### Requirement
Omitting all images, transcribe the listing word for word.

### The data
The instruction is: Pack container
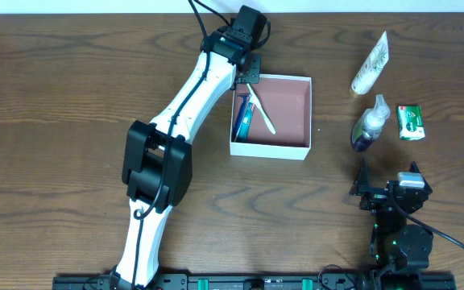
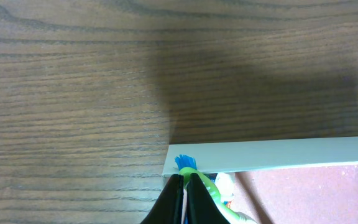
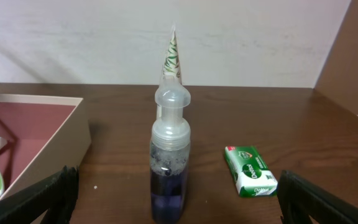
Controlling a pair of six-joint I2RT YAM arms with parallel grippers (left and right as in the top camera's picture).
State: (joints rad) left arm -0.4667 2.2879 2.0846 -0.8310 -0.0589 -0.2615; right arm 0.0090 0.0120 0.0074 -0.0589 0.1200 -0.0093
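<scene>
Pinching toothbrush (image 2: pixel 196 170) in left pincer (image 2: pixel 185 177) at container (image 2: pixel 272 154) corner, needing lowering flat inside before releasing; right pincer (image 3: pixel 176 193) hanging spread.

A dark wood-grain table (image 1: pixel 71 97) carries a shallow square white-walled cardboard container (image 1: pixel 269 150) near its middle. Well apart to the right lie a white tube (image 1: pixel 370 64), a clear bottle (image 1: pixel 370 125) with purple liquid, and a green soap bar (image 1: pixel 410 122).
</scene>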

### Result of this exercise
The instruction is: Pack container
Controlling a pair of six-joint I2RT YAM arms with parallel grippers (left and right as in the top camera's picture).
State: (joints rad) left arm -0.4667 2.2879 2.0846 -0.8310 -0.0589 -0.2615; right arm 0.0090 0.0120 0.0074 -0.0589 0.1200 -0.0093
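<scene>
Pinching toothbrush (image 2: pixel 196 170) in left pincer (image 2: pixel 185 177) at container (image 2: pixel 272 154) corner, needing lowering flat inside before releasing; right pincer (image 3: pixel 176 193) hanging spread.

A dark wood-grain table (image 1: pixel 71 97) carries a shallow square white-walled cardboard container (image 1: pixel 269 150) near its middle. Well apart to the right lie a white tube (image 1: pixel 370 64), a clear bottle (image 1: pixel 370 125) with purple liquid, and a green soap bar (image 1: pixel 410 122).
</scene>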

The submitted answer is complete.